*** Opening Available data ***

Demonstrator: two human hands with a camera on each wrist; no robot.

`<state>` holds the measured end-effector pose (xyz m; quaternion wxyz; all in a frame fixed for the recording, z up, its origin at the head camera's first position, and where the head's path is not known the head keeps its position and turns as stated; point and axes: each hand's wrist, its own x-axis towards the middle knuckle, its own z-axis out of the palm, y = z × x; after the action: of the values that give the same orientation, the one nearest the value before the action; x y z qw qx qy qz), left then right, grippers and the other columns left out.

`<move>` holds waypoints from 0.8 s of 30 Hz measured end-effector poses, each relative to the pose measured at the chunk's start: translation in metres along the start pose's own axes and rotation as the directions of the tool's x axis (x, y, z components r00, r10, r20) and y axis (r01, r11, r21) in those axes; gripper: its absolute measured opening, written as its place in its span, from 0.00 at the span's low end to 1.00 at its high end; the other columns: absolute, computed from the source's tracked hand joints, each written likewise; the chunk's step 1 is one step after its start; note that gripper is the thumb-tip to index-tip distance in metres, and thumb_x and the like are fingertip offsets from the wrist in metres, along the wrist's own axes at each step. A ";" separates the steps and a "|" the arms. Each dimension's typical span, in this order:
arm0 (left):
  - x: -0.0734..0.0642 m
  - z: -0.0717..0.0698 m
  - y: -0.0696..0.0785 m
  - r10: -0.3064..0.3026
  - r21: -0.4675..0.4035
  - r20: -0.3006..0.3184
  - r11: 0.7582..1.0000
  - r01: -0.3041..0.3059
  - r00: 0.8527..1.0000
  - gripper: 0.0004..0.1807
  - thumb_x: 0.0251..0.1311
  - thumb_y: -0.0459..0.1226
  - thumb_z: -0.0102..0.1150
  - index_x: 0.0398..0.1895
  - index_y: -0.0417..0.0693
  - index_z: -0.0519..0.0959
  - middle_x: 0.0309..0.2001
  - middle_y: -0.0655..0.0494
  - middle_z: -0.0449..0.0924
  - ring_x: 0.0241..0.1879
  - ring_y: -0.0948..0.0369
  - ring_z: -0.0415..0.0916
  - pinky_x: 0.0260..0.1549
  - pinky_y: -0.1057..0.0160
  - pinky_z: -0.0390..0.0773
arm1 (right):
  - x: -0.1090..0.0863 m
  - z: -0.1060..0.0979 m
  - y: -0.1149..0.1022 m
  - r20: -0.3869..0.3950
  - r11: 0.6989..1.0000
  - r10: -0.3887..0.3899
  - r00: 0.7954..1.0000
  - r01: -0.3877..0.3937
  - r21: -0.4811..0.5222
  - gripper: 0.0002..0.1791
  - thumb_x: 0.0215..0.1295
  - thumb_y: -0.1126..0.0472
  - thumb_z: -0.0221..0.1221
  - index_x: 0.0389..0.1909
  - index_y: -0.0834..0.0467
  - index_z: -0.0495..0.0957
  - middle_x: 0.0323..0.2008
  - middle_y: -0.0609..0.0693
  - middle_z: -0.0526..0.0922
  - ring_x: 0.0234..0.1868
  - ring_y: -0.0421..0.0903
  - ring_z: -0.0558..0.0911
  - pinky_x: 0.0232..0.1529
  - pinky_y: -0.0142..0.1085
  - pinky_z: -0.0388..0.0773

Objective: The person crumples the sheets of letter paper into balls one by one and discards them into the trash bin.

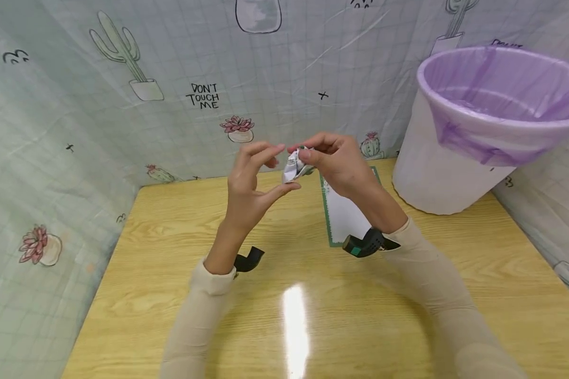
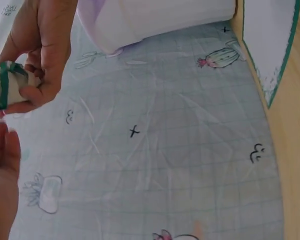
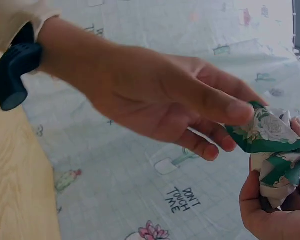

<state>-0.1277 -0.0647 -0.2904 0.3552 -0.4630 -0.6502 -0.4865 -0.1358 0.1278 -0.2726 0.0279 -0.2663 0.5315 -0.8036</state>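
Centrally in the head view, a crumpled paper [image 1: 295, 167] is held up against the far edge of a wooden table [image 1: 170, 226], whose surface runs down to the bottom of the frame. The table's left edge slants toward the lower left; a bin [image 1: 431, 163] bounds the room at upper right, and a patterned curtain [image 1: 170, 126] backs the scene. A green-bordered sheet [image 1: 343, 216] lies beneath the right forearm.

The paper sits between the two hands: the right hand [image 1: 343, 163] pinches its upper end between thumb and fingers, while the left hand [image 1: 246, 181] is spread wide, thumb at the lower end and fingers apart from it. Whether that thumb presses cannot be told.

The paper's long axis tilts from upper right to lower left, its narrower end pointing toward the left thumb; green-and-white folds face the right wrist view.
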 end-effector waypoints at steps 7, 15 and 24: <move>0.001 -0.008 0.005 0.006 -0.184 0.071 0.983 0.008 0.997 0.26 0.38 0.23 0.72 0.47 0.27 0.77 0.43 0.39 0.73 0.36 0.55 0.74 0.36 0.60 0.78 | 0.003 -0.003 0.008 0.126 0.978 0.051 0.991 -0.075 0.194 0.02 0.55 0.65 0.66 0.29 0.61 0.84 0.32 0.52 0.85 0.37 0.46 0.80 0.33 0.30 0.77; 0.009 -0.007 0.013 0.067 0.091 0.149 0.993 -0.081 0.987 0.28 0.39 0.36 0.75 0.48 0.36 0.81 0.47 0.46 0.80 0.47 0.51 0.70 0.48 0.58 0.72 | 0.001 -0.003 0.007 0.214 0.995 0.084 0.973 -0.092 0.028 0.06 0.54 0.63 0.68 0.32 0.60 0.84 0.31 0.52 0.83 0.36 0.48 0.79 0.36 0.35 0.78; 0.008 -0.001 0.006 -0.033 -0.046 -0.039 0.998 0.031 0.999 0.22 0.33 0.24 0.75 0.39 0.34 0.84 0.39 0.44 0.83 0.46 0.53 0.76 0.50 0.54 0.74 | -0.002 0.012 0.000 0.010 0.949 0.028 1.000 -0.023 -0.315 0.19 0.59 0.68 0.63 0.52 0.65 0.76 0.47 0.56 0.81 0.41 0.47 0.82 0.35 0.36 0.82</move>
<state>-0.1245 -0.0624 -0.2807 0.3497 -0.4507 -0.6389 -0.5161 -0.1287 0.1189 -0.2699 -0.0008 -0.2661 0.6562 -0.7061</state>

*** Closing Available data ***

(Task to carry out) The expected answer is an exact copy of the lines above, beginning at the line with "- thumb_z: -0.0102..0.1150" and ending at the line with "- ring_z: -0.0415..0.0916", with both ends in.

(Result for this exercise)
  - thumb_z: -0.0102..0.1150
  - index_x: 0.0398..0.1895
  - index_y: -0.0417..0.0693
  - index_z: -0.0519..0.0959
  - middle_x: 0.0309..0.2001
  - middle_y: -0.0655..0.0494
  - middle_z: -0.0449..0.0924
  - ring_x: 0.0241..0.1879
  - ring_y: -0.0948..0.0369
  - ring_z: -0.0415..0.0916

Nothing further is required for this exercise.